Email List: Xaustin-regexp-lX
[All Lists]

Re: Re: starting point

To: yyyyyyyyyyyyyyy@xxxxxxxxxxxxx
Subject: Re: Re: starting point
From: David Korn <yyy@xxxxxxxxxxxxxxxx>
Date: Tue, 28 May 2002 10:41:38 -0400 (EDT)
Subject: Re: Re: starting point
--------

> On Thu, 23 May 2002 11:02:16 -0400 (EDT) David Korn wrote:
> >           o Interp #43, Part 14.  What does it mean by the left-
> >             to-right order in a match on line 5908?  For example,
> >             with pattern
> >                     ((..)*(.....)*)*
> >             and string xxxxx, what should \1 be?  Lines 5911 and
> >             5908 would give contradictory answers.
> > ACTION:
> >             To resolve Interp #43, Part 14, add on XBD page 167, Section
> >             9.1 after sentence ending on line 5908,
> >             "An enclosed subpattern is deemed to be to the right of
> >             an enclosing pattern."
> 
> could you post the original lines 5908-5911
> in the copy I have 5911 deals with multi-character collating elements
> 
> -- Glenn Fowler <yyy@xxxxxxxxxxxxxxxx> AT&T Labs Research, Florham Park NJ --
> 
> 

Here are the lines 5907-5911

        Consistent with the whole match being the longest of the leftmost
        matches, each subpattern, from left to right, shall match the longest
        possible string.  For this purpose, a null string shall be
        considered to be longer than no match at all.  For example, the
        BRE "\(.*\).*" matched against "abcdef", the subexpression "(\1)"
        is "abcdef", and matching the BRE "\(a*\)*" against "bc", the
        subexpression "(\1)" is the null string.

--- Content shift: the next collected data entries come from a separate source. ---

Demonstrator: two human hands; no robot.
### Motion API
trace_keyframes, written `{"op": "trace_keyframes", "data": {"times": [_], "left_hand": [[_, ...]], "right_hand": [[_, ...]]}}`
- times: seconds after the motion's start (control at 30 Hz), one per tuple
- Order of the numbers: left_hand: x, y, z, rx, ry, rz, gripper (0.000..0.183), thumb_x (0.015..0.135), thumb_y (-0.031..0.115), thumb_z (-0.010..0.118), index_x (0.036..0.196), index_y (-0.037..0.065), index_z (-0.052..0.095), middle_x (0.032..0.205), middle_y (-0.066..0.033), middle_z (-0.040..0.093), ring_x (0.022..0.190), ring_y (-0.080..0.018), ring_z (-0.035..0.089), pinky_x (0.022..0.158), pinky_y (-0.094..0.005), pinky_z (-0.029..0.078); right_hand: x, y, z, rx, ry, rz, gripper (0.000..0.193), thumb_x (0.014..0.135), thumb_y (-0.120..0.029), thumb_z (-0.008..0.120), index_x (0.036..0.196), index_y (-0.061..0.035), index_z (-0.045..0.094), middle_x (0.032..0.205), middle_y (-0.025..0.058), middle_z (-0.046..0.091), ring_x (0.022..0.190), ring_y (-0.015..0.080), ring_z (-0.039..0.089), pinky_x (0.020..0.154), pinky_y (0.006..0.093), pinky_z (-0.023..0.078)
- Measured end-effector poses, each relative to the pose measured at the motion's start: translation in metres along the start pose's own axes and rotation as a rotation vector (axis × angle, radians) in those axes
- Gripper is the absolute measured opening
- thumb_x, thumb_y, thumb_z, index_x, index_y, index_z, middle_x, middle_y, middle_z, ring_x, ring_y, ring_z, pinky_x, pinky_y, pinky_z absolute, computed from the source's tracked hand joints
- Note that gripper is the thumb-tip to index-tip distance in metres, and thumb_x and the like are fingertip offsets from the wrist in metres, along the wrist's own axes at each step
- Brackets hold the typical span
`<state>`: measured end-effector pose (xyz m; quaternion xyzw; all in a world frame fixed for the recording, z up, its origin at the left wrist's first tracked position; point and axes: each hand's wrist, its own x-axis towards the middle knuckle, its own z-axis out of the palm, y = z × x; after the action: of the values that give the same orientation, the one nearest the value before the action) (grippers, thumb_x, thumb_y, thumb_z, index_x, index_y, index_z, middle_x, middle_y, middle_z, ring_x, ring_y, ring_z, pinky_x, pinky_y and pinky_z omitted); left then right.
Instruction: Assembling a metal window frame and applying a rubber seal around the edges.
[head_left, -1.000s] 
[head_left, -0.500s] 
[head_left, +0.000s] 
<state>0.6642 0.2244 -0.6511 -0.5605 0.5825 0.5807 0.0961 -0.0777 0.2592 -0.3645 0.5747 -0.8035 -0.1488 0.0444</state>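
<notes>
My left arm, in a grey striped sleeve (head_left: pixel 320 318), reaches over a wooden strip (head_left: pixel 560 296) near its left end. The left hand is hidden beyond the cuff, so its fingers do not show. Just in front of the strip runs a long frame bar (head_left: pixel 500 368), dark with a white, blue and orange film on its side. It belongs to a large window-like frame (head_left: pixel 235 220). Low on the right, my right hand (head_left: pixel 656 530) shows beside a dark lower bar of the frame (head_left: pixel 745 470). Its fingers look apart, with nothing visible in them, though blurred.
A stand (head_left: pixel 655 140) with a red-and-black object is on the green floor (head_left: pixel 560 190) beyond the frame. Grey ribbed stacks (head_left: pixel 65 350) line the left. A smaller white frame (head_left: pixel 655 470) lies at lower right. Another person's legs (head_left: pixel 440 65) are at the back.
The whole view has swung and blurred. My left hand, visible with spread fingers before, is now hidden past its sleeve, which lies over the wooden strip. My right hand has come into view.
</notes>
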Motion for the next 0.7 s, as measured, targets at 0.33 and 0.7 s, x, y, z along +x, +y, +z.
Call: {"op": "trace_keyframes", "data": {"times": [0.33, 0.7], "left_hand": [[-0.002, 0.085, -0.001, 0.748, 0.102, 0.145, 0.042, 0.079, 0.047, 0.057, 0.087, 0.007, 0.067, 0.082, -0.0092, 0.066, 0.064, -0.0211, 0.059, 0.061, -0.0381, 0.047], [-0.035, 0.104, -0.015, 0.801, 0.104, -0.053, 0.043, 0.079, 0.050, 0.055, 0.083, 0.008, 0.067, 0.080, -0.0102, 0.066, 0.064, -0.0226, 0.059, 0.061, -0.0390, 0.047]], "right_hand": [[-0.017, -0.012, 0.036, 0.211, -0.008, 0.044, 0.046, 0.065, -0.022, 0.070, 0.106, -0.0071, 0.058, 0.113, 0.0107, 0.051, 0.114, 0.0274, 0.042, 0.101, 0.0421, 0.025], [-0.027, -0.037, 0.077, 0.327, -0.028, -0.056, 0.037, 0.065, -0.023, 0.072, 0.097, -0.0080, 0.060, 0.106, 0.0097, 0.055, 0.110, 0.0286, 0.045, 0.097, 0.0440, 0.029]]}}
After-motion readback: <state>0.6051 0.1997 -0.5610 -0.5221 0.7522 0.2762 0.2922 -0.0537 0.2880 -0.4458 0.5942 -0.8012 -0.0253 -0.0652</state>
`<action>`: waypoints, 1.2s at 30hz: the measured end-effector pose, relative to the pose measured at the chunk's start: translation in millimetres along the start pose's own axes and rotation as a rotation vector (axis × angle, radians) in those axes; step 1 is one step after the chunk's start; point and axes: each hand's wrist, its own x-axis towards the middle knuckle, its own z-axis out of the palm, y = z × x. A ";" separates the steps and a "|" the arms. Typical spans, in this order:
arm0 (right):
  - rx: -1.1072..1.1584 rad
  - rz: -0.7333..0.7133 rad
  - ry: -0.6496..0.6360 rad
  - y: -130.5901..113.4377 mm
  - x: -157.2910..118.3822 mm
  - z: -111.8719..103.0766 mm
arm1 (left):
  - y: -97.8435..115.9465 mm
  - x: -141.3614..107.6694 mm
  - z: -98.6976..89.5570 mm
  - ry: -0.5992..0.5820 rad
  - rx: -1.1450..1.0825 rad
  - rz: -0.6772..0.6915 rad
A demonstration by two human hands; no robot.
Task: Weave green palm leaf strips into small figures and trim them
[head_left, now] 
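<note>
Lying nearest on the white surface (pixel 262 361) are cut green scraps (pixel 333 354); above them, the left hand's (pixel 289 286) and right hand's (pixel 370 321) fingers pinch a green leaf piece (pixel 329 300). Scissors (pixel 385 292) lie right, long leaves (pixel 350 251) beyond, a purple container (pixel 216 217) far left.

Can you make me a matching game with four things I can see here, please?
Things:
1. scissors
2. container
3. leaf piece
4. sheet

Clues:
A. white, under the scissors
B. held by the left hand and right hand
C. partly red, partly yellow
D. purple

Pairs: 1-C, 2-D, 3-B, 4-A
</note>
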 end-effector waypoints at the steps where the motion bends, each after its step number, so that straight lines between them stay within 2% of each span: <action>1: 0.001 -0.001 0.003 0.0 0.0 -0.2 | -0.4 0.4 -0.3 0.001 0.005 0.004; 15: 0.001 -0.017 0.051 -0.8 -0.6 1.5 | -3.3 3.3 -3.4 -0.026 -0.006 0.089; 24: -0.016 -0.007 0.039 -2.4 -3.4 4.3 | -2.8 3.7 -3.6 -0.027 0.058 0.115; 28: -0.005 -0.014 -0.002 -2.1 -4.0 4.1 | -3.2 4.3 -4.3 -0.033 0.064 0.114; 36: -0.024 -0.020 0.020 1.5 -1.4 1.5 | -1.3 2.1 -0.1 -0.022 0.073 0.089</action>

I am also enclosing the minutes of the RE experts meeting.  Note,
that all the line numbers here refer to the 1992 standard.

=====================cut here===========================

                    Minutes of the RE experts meeting
                             Toronto, Canada
                              June 29, 1995

       In attendance:
            Mark Funkenhauser
            David Korn
            Doug McIlroy
            Rodney Ruddock
            Henry Spencer



       The purpose of the meeting was to resolve RE issues for the
       POSIX 1003.2b standard.  The agenda was to go over issues
       related to interpretations and to resolve other issues that
       have been identified during implementation.  I18N issues
       where handled last.

          o Interp #43, Part 15.  To which match is a backreference
            to a duplicated subexpression bound?  To resolve Interp
            #43, Part 15, add on page 17, Section 2.8.3.3 of
            P1003.2b/D11 after line 400, "When a referenced
            subexpression does not match any string (not even the
            empty string), the backreference expression fails to
            match.  When subexpressions are nested, the substrings
            matching them are similarly nested.  When a contained
            subexpression fails to participate in the last match of
            its containing subexpression, backreferences to the
            contained subexpression fail to match."

            For example
                    \(a*\(b\)*\)\{2\}\2
            fails to match
                    ba

          o Interp #43, Part 12.  Can a duplicated subexpression
            match the null string?  If so, will the duplication be
            repeated until the expression does match the null
            string?  There was a consensus that applying a
            duplicator to a RE that could match the empty string
            should be unspecified.  However, if specified, the
            specification in P1003.2b/D11 is incorrect and should
            be changed.  On page 17, Section 2.8.3.3 of
            P1003.2b/D11, change lines 407-408 to, "When a
            subexpression or a backreference is repeated by an
            asterisk(*) or an interval expression, the
            subexpression shall not match a null expression unless
            it is".  Also, change lines 413-416 of the same section
            to, "When an ERE enclosed in parentheses is repeated by
            a *, ?, +, or an interval expression, the ERE enclosed
            in parentheses shall not match the empty string unless
            it is necessary to satisfy the exact or minimum number
            of occurrences for the + or interval expression."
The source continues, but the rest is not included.